* _Required action_: Give back the line below containing "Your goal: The" and every later line, exactly.

* _Data block_:
───
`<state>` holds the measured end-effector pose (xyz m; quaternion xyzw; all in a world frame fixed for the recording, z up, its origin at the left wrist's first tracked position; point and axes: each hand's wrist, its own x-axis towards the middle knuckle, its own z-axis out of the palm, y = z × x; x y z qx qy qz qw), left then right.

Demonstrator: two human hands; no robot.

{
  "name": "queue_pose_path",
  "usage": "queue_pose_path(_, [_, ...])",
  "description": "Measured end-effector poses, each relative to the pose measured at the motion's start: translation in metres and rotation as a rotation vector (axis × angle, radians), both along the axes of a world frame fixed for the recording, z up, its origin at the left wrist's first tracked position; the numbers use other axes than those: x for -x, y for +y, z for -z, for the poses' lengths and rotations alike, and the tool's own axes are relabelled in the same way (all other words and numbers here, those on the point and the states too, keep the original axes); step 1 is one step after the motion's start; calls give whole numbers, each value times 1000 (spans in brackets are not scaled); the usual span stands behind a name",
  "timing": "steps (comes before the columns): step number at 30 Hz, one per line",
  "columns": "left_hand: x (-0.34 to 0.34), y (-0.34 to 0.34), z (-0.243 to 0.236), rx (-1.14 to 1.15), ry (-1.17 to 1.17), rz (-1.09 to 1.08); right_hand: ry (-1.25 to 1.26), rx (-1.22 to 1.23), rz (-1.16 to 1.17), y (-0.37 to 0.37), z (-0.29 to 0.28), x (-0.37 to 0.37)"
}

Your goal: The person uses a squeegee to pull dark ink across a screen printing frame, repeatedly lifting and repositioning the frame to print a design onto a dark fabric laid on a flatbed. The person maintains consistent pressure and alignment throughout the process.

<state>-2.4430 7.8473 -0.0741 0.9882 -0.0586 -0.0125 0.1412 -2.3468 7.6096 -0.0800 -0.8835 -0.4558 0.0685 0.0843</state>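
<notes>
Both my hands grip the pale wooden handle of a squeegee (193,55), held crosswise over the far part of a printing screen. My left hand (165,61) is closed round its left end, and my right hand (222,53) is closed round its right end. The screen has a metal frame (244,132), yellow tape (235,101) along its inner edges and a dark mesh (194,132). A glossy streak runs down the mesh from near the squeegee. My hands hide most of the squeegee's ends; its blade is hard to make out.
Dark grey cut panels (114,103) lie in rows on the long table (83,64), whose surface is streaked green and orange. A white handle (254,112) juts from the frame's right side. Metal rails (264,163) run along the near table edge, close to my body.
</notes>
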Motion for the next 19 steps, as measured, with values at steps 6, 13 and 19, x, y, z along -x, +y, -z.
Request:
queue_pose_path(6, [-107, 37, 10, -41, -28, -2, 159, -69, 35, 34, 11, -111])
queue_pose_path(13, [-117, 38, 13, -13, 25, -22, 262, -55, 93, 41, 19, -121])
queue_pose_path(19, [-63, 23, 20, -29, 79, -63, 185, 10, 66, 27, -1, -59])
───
* _Exercise result_:
Your goal: The person uses a squeegee to pull dark ink across a screen printing frame, repeatedly lifting and repositioning the frame to print a design onto a dark fabric laid on a flatbed. The person maintains consistent pressure and alignment throughout the process.

<state>-2.4430 7.8473 -0.0741 0.9882 -0.0586 -0.0125 0.1412 -2.3468 7.6096 -0.0800 -0.8835 -0.4558 0.0685 0.0843</state>
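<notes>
Both my hands grip the pale wooden handle of a squeegee (193,55), held crosswise over the far part of a printing screen. My left hand (165,61) is closed round its left end, and my right hand (222,53) is closed round its right end. The screen has a metal frame (244,132), yellow tape (235,101) along its inner edges and a dark mesh (194,132). A glossy streak runs down the mesh from near the squeegee. My hands hide most of the squeegee's ends; its blade is hard to make out.
Dark grey cut panels (114,103) lie in rows on the long table (83,64), whose surface is streaked green and orange. A white handle (254,112) juts from the frame's right side. Metal rails (264,163) run along the near table edge, close to my body.
</notes>
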Motion for the next 19 steps, as measured, with values at steps 6, 13 and 19, x, y, z along -x, +y, -z.
Request:
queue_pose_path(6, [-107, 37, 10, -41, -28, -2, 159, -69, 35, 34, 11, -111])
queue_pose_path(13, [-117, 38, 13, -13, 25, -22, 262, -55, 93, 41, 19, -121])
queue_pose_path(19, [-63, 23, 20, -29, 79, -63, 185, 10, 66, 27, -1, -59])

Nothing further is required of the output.